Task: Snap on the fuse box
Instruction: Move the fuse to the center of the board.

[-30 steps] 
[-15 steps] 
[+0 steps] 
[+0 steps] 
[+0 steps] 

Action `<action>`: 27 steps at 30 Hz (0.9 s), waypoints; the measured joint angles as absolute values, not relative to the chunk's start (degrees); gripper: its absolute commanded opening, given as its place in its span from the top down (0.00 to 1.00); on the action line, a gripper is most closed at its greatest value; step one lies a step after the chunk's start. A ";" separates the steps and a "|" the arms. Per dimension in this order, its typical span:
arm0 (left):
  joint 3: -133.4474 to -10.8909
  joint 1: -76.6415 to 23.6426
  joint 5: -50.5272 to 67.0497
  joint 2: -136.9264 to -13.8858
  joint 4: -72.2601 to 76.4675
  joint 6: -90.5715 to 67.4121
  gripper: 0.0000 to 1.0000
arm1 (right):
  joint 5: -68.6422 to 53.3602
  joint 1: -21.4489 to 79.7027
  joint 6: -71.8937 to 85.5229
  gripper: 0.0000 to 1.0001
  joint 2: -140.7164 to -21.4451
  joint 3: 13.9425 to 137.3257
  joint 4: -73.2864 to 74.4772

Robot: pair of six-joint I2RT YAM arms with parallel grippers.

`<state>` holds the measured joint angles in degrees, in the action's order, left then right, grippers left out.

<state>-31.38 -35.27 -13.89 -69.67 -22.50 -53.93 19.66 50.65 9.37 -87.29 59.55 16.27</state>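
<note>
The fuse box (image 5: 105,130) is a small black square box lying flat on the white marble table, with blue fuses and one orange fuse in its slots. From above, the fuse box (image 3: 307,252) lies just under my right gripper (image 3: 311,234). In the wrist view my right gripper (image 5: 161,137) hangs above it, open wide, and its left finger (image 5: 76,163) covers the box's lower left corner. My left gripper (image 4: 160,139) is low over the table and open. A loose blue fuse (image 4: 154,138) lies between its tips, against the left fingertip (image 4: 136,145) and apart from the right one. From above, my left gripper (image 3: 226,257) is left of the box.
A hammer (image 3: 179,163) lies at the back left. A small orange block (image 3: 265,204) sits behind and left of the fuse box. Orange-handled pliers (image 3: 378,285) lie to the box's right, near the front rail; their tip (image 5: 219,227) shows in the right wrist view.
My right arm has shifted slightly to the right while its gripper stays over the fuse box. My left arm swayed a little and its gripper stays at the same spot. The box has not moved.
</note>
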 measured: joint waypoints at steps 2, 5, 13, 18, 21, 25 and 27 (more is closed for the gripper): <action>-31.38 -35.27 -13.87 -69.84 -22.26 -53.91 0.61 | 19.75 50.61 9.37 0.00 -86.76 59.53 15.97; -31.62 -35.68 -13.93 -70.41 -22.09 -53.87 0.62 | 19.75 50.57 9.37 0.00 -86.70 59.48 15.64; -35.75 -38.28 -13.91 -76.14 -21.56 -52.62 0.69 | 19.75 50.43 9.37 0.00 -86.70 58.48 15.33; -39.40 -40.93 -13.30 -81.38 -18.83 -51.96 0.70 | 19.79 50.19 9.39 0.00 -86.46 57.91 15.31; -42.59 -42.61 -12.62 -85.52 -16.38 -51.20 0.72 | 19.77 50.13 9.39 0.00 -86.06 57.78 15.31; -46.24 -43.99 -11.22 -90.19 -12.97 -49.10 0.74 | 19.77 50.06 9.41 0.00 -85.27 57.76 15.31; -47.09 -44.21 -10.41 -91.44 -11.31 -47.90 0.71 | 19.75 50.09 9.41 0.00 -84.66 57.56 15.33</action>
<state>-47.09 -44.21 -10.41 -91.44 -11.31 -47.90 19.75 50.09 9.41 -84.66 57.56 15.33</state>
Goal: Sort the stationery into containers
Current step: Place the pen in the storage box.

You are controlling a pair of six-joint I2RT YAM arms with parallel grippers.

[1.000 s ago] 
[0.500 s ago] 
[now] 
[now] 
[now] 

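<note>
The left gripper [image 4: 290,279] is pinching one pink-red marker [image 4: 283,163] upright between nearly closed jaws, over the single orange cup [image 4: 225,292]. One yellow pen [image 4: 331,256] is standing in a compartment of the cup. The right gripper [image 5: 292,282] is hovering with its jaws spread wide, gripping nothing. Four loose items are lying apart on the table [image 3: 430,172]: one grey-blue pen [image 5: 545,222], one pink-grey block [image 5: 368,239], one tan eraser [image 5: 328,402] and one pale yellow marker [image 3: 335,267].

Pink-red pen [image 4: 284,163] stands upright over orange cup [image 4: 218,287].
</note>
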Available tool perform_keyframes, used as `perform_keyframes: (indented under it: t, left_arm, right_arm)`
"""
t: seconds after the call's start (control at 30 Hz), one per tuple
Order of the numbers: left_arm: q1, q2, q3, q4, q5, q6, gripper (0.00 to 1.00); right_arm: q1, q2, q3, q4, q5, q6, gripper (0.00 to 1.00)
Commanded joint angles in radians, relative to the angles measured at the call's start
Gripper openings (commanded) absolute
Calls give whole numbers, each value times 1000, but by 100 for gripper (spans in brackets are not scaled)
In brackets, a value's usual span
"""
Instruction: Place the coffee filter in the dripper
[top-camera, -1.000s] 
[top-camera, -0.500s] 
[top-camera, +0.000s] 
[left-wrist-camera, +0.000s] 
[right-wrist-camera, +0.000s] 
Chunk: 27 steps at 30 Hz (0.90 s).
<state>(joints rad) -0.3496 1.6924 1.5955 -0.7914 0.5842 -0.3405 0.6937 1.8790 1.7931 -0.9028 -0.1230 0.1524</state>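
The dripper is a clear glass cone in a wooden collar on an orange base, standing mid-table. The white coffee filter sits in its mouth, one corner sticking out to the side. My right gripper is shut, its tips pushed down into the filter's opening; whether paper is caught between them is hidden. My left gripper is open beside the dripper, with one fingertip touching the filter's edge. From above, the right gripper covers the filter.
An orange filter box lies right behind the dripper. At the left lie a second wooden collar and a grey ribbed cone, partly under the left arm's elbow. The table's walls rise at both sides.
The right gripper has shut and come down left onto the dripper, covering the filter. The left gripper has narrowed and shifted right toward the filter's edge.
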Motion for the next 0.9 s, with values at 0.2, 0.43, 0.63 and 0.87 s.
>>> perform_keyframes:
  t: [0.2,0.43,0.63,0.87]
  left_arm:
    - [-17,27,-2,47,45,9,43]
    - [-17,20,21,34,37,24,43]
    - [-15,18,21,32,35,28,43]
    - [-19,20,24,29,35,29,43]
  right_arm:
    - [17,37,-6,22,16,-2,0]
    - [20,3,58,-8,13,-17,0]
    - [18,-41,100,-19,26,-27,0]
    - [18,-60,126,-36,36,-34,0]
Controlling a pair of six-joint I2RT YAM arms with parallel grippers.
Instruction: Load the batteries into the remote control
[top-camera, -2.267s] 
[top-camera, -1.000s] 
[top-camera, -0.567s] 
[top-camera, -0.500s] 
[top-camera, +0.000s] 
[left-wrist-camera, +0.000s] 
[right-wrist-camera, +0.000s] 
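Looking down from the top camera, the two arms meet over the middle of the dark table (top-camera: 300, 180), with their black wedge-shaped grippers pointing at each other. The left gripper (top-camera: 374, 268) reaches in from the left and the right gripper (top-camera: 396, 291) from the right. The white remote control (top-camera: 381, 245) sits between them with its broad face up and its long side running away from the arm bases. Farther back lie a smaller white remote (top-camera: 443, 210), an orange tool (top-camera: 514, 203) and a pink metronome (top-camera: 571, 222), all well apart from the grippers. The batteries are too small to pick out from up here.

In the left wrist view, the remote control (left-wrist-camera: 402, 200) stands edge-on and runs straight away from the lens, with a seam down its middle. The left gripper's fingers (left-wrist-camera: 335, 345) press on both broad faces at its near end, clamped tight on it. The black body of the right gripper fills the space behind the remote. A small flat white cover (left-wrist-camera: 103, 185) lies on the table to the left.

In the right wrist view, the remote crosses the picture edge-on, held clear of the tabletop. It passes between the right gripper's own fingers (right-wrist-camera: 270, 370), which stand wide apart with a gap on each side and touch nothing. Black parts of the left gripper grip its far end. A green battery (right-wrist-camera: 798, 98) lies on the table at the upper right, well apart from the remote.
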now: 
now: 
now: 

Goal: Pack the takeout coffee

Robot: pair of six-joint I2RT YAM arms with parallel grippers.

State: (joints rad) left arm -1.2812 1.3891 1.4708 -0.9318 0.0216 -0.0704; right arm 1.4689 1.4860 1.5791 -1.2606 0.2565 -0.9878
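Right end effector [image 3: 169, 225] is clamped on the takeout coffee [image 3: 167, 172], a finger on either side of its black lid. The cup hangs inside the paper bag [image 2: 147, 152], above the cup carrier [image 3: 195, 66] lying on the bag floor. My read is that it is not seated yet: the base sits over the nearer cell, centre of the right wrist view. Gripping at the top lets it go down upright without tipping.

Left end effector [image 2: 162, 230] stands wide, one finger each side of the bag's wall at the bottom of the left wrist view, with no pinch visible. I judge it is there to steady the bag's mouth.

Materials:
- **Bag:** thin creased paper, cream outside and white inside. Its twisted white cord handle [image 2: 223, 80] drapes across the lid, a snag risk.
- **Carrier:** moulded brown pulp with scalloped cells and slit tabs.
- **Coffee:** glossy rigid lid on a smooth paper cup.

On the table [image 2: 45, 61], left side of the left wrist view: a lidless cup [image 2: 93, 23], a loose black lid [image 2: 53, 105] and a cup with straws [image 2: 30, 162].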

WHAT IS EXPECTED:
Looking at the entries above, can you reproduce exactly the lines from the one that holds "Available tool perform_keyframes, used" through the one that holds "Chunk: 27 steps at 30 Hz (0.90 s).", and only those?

TASK OUTPUT:
Available tool perform_keyframes, used as `perform_keyframes: (indented under it: t, left_arm, right_arm)`
"""
t: seconds after the call's start (control at 30 Hz), one per tuple
Order of the numbers: left_arm: q1, q2, q3, q4, q5, q6, gripper (0.00 to 1.00); right_arm: q1, q2, q3, q4, q5, q6, gripper (0.00 to 1.00)
Commanded joint angles in radians, relative to the angles measured at the call's start
Gripper openings (commanded) absolute
Calls give whole numbers, each value times 1000, but by 100 for gripper (spans in brackets are not scaled)
In brackets, a value's usual span
"""
Instruction: Place the coffee filter in the dripper
[top-camera, -1.000s] 
[top-camera, -0.500s] 
[top-camera, +0.000s] 
[left-wrist-camera, +0.000s] 
[right-wrist-camera, +0.000s] 
Chunk: 27 steps at 30 Hz (0.90 s).

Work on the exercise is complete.